I’ve been trying to plan a few outings during the week, but in the end, only one transpired, It’em outing. Clara’s advice had motivated me to take action. She told me to not be daring in chasing after the people important to me, cause most of the time people expect others to take the initiative. That’s why they people drift apart. I guess I’ve been drifting for far too long, in more ways than one, and it was time to straighten one of these things out. Too many times I’ve drifted from the people who meant something to me, and I’ve regretted it, so it’s time to take it by the scruff of the neck. But like Clara said, it’s because we’re unsure of where we stand in their eyes, which is still the case...

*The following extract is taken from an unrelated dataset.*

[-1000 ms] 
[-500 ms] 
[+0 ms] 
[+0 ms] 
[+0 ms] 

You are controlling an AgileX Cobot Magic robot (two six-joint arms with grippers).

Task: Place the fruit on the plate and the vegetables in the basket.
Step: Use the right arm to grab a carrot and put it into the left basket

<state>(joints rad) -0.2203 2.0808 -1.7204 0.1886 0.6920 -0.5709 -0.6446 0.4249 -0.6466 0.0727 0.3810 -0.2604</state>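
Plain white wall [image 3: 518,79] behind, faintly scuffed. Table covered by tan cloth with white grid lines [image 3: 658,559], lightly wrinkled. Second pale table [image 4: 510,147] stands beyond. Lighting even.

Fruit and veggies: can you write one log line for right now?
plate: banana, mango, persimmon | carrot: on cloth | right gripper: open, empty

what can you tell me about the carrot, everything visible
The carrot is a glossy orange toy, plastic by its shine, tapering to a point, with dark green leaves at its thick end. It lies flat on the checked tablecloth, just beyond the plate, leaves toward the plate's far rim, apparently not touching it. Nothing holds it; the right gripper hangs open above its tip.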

It was a pretty good outing on the whole. We headed to Mind Cafe to play board games, Shimin, Bear, Zenn, Jiamin, Yu Herng, Siewting and myself. Zenn had just returned from a chalet, so he was incredibly stoned at first, but later he was less tired haha. It’s great just chilling with them again, after so long. One of the games we played kinda reminded me of how self-conscious I am. The object of the game was to act out or speak in a certain emotion, and people must be able to guess the emotion projected. I kinda failed in every sense haha, cause I couldn’t bring myself to act it out. Hmm
Netball outing, didn’t pull through. My fault really. I guess I was discouraged by the number of people who didn’t reply, and I kinda let it go. Again it says something about me, how I let setbacks get to me easily and how I shouldn’t give up so easily. Maybe I should write down all these things that I should change and get started on changing them haha. Anyhow, I kinda wanted this outing, for more reasons that one. argh. Need to pull this through >.<
The Rachel, Sophia++ outing also failed lol. Soon I guess haha.
Gosh this turned out to be quite a long post. It always is after I haven’t reflected in a long while.

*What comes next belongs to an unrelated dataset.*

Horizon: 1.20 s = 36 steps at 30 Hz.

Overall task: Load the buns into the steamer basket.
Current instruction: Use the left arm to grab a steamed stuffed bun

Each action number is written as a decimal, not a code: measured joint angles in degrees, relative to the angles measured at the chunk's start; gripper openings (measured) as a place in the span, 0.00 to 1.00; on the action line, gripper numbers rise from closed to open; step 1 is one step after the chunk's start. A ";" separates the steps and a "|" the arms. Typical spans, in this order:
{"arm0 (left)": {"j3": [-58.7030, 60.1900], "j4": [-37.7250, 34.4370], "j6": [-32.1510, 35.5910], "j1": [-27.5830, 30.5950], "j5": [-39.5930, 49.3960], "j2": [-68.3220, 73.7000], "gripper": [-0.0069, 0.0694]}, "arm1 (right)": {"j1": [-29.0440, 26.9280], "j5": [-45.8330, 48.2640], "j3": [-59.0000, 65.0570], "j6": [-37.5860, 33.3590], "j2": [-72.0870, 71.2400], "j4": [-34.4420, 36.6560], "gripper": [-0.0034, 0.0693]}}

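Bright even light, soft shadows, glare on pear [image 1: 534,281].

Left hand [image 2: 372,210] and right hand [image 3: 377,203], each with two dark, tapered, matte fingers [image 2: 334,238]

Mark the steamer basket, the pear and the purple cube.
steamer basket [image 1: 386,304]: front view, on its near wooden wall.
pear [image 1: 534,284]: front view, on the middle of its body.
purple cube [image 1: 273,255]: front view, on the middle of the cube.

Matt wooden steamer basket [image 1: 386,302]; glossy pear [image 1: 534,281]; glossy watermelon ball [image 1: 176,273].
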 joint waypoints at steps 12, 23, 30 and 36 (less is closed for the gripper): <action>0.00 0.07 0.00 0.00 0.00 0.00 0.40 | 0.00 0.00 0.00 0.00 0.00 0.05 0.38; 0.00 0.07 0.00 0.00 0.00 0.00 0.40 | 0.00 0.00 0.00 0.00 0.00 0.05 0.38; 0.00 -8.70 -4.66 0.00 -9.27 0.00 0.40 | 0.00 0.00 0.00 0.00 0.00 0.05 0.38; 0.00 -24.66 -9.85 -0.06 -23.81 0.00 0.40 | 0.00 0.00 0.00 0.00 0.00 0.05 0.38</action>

But then again, it always leads me to think, what is the purpose of the blog? To let people know who you are, to express your feelings? A blank canvas? But how much is too much? Not in the NSFW, TMI sense, but the letting so many people know your thoughts and emotions, how it’s gonna impact you and everyone. Whether anyone cares in the first place? I guess it’s self-censorship, but sometimes you don’t even know how much of yourself you want to reveal, and before you know it, the damage is done. It’s not being two-faced or fake, but more of the privacy sense. Or maybe it’s also your concern over how people perceive you. I think I’m rambling here. hahah
It would be great if people could share what they think on any of the things above, whether to me in person, or in a comment. Posting it only does so much good if it’s one-sided. Discussion can kinda elevate the issues. Then again, hot many people actually read this in the first place? :P I wonder if this will ever impact anyone like others’ blog posts have impacted me, albeit I didn’t tell them either. Lol. I guess that’s the crux and the foundation of any medium right? The impact it has on people, the ideas and issues that it raises and shares, the discussion it generates.